El 20 de febrero de 1935, Caroline Mikkelsen se convirtió en la primera mujer en pisar tierra en la Antártida, un hito que cambió la historia de la exploración polar y abrió camino a la participación activa de las mujeres en estas expediciones. Originaria de Dinamarca, Mikkelsen, esposa del explorador Klarius Mikkelsen, acompañó a su esposo en una expedición a bordo del barco petrolero Thorshavn, financiada por el empresario noruego Lars Christensen, con destino a las costas de la región de Tierra de Ingrid Christensen. En un entorno de hielo extremo, temperaturas bajo cero y témpanos errantes, la expedición partió desde Ciudad del Cabo, enfrentando condiciones desafiantes en su travesía hacia el continente más inhóspito del planeta.
Tras una larga travesía, el 19 de febrero de 1935, la tripulación avistó la costa de las montañas Vestfold y, al día siguiente, Caroline descendió del barco y tocó por primera vez el suelo antártico. La escena quedó registrada en una fotografía en la que Caroline, su esposo y otros tripulantes colocaron piedras para marcar el lugar y ondearon la bandera noruega, en un acto que tuvo implicaciones diplomáticas y políticas, ya que Noruega reivindicaba la región. La expedición, además, dejó una caja con equipo de emergencia y registró las coordenadas en un acto simbólico y territorial.
La presencia de Caroline en ese acto fue fundamental para la historia, aunque en su momento su figura fue minimizada o relegada, en un contexto donde las contribuciones femeninas en la exploración científica y polar aún enfrentaban resistencia. Su hazaña quedó en la sombra de los relatos masculinos, pero con el tiempo ha sido reconocida como un acto pionero que abrió puertas para futuras científicas y exploradoras. Recién en los años 90, durante el 60 aniversario de la expedición, la periodista Diana Patterson revivió la historia de Caroline, quien falleció en 1998 en Tønsberg, Noruega.

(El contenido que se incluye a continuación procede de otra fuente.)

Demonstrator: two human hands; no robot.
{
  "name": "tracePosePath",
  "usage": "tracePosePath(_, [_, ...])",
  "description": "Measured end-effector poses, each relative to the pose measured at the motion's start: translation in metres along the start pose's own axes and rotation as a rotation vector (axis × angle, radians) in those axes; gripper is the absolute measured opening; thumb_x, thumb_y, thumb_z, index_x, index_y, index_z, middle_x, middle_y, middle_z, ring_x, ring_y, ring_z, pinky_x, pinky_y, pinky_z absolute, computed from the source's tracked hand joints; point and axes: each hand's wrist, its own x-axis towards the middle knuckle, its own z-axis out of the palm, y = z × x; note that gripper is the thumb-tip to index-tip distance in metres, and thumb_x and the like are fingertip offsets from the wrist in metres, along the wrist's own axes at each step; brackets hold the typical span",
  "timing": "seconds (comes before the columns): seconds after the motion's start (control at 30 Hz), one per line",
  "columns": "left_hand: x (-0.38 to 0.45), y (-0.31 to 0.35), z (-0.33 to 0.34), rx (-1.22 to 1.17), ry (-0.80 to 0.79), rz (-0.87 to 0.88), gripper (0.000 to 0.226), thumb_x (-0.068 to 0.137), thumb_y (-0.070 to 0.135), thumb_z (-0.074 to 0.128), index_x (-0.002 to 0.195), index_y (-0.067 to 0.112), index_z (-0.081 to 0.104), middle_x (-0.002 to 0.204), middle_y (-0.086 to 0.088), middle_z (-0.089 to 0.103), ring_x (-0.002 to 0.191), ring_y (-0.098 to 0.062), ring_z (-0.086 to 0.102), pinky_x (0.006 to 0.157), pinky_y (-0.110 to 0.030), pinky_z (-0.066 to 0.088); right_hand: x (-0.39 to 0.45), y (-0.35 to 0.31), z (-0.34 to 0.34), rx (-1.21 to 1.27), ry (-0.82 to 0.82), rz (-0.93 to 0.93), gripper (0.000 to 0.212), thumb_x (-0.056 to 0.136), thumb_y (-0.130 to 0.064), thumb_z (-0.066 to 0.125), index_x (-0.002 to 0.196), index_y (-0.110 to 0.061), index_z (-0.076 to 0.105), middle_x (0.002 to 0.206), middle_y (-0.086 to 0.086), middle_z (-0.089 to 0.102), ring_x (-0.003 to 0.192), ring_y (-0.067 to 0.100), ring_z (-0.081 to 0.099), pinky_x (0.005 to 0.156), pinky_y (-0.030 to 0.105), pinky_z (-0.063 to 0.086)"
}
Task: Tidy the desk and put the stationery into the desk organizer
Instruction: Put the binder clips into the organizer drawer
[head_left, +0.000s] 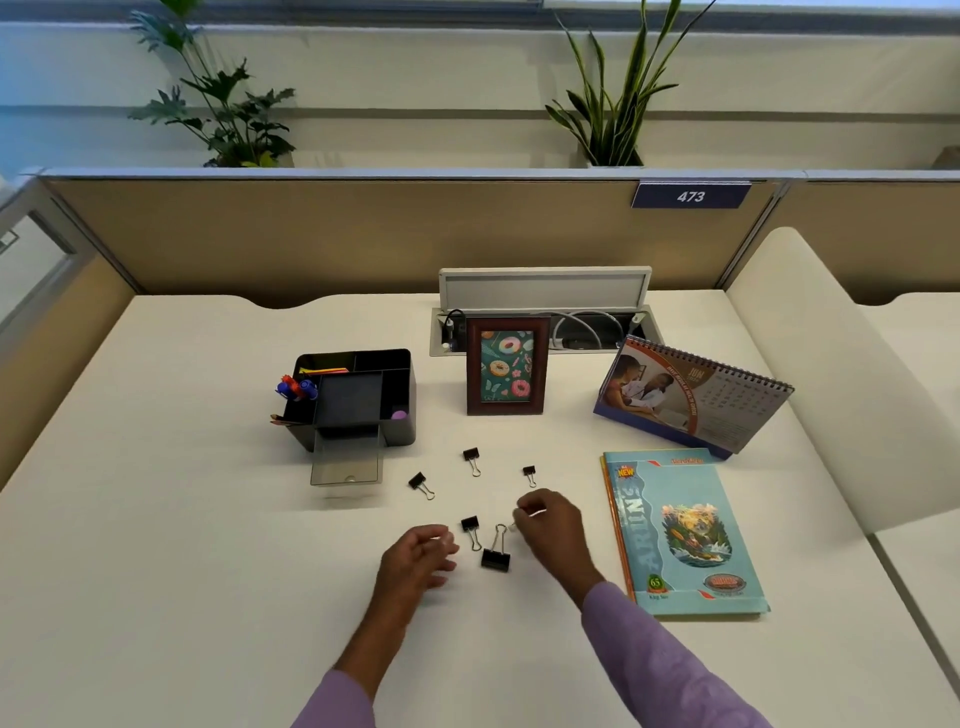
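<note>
Several black binder clips lie loose on the white desk (182, 519): small ones at the back (471, 454), left (417, 480), right (529, 470) and middle (469, 523), plus a larger clip (495, 558) nearest me. My left hand (421, 553) hovers just left of the middle clip, fingers loosely curled and holding nothing. My right hand (545, 525) is just right of the larger clip, its fingertips pinched on what looks like a small pale item (514, 527). The black desk organizer (400, 395) stands at the back left with pens (297, 388) inside and its clear drawer (347, 460) pulled out.
A framed doughnut picture (506, 364) stands behind the clips. A desk calendar (691, 397) is at the right, with a blue notebook (680, 530) lying flat in front of it. An open cable box (540, 332) sits by the partition wall.
</note>
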Motion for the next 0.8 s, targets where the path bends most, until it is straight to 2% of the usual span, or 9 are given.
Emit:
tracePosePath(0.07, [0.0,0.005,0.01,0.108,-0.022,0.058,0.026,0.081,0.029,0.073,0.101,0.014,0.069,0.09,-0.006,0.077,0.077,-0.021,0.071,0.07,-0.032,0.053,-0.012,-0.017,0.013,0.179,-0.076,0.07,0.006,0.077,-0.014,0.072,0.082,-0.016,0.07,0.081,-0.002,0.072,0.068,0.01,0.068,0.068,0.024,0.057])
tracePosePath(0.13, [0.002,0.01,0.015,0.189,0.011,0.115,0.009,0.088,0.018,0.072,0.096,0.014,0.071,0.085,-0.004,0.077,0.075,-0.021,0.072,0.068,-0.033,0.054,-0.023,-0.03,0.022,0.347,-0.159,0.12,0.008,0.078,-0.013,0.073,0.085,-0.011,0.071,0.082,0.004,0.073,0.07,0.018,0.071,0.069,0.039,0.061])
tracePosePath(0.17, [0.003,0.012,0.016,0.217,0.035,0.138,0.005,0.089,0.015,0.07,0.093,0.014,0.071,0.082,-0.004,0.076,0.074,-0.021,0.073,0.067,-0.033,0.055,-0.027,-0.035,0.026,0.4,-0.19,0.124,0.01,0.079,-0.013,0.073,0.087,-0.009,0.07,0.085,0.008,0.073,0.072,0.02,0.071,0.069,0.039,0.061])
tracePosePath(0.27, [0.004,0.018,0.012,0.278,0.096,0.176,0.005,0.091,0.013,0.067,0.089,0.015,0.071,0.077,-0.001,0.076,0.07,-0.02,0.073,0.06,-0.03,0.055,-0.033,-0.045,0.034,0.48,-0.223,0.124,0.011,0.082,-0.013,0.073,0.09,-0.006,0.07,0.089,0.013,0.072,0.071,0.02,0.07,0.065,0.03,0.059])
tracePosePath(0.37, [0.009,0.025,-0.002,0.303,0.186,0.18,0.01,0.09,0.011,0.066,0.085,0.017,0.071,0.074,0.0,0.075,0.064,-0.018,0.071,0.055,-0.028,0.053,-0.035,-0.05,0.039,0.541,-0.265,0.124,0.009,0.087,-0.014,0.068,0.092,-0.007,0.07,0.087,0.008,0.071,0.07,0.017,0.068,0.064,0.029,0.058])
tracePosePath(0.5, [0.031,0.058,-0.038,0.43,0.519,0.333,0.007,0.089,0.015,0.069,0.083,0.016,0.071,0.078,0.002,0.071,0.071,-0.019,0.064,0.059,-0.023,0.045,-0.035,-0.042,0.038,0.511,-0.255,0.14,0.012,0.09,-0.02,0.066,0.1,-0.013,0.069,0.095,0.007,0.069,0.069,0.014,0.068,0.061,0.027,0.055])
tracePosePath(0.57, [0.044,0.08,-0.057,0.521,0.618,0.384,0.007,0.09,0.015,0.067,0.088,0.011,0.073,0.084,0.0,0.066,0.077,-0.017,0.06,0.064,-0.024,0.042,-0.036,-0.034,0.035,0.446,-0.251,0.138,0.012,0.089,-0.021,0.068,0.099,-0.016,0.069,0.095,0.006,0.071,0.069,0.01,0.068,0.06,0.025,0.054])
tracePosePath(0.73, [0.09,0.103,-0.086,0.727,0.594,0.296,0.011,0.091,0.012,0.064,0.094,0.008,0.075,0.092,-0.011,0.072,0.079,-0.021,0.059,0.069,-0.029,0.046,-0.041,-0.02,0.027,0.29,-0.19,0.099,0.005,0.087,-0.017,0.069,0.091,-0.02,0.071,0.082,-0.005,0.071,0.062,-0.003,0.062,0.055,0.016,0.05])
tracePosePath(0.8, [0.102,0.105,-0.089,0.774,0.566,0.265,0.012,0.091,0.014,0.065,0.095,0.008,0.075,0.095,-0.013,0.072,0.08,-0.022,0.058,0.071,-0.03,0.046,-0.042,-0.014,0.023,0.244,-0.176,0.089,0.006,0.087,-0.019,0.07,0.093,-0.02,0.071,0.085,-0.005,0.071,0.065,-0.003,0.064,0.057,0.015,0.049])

Hoy, Caroline Mikkelsen es recordada como una figura clave en la historia de la exploración polar femenina, su acto silencioso en los hielos antárticos sirvió para demostrar que los límites son superables y que la determinación puede cambiar el curso de la historia. Su legado inspira a las nuevas generaciones de científicas, geólogas, meteorólogas y exploradoras que continúan abriendo caminos en los territorios más inhóspitos del planeta.